→ EXERCISE AIM
For the material below, return exactly the lines starting at the line containing "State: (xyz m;" and ending at the line containing "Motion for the", both ends included, and no others.

→ GIVEN DATA

* * *

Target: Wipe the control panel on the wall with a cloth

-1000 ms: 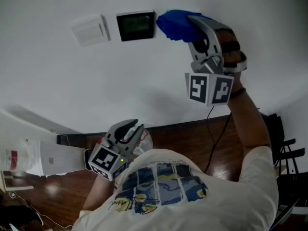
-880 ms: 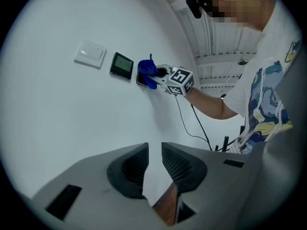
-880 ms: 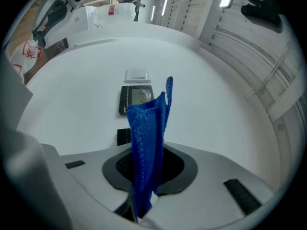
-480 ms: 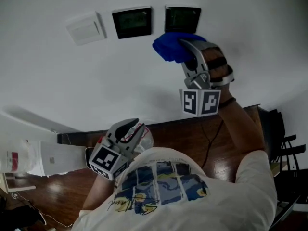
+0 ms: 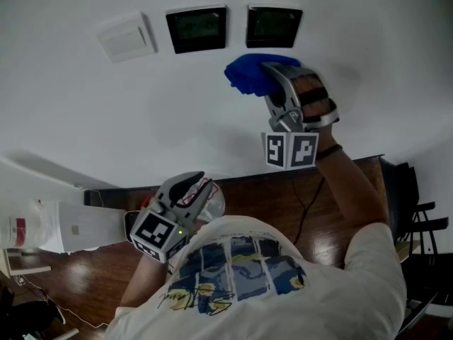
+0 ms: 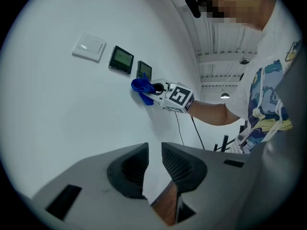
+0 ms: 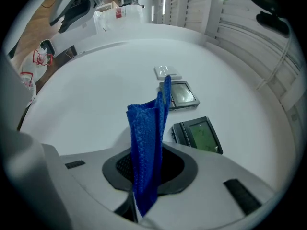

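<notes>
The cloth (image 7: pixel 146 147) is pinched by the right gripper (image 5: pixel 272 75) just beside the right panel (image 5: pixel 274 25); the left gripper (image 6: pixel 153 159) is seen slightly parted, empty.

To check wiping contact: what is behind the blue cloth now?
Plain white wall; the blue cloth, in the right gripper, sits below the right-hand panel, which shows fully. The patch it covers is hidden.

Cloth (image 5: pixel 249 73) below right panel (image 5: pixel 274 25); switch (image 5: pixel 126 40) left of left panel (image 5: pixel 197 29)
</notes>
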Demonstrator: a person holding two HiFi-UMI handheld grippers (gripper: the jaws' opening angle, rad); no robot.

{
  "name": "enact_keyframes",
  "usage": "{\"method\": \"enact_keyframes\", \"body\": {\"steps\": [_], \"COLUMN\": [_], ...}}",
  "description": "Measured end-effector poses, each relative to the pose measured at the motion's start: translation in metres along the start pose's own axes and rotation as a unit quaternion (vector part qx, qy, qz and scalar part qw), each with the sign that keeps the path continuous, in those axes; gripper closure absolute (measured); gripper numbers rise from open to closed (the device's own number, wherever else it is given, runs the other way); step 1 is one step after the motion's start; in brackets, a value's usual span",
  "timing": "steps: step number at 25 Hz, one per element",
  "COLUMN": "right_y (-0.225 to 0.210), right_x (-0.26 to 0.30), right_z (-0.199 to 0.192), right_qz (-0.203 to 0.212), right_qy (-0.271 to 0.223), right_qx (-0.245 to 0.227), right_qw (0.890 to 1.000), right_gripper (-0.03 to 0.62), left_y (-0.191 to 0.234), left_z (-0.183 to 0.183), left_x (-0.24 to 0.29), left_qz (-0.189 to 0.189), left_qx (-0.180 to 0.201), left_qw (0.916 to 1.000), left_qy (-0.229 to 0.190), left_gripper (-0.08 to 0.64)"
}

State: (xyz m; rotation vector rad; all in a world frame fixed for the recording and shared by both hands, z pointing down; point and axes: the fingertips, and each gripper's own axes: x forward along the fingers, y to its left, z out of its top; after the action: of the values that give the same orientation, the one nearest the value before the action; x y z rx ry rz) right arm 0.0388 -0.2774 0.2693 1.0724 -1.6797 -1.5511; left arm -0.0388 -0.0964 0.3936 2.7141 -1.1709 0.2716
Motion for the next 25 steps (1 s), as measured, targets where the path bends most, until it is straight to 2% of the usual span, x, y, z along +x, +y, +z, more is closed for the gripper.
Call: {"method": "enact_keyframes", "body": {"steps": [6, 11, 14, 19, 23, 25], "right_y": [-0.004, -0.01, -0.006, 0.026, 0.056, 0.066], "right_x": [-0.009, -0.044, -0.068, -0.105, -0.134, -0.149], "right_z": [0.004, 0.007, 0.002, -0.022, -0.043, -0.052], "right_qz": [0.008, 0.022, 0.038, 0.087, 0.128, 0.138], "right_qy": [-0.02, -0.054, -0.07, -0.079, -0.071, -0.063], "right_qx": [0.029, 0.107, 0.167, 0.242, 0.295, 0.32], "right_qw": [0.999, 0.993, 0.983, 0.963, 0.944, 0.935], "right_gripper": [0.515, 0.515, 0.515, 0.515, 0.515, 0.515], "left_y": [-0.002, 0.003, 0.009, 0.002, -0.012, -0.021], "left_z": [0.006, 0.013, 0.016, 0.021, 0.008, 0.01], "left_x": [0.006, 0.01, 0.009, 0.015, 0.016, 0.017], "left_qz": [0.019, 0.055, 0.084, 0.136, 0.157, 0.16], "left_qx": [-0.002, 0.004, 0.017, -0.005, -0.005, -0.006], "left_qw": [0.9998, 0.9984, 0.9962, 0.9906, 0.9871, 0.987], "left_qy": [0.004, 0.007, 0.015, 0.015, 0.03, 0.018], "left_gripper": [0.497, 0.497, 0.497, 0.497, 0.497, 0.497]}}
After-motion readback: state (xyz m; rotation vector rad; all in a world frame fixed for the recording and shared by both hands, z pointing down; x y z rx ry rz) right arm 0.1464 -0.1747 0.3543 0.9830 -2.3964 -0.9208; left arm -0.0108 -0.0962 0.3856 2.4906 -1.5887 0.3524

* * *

→ ANSWER FOR THIS EXERCISE
State: (xyz m; rotation vector rad; all in a world frame fixed for the recording and shared by both hands, z pointing down; point and axes: the fingertips, and each gripper's own axes: x forward along the fingers, y to its left, z out of its top; after the action: of the values that give the same orientation, the one nearest the value before the action; x y z rx ry rz) right arm 0.0388 -0.2774 0.2693 1.0724 -1.6797 -1.5511; left arm -0.0388 -0.0964 0.3936 2.7141 -1.1709 0.2716
Motion for the next 25 steps (1 s), as measured, targets where the path bends most, until it is straight to 2% of the usual span, x, y, z along +x, +y, +z, more is closed for the gripper.

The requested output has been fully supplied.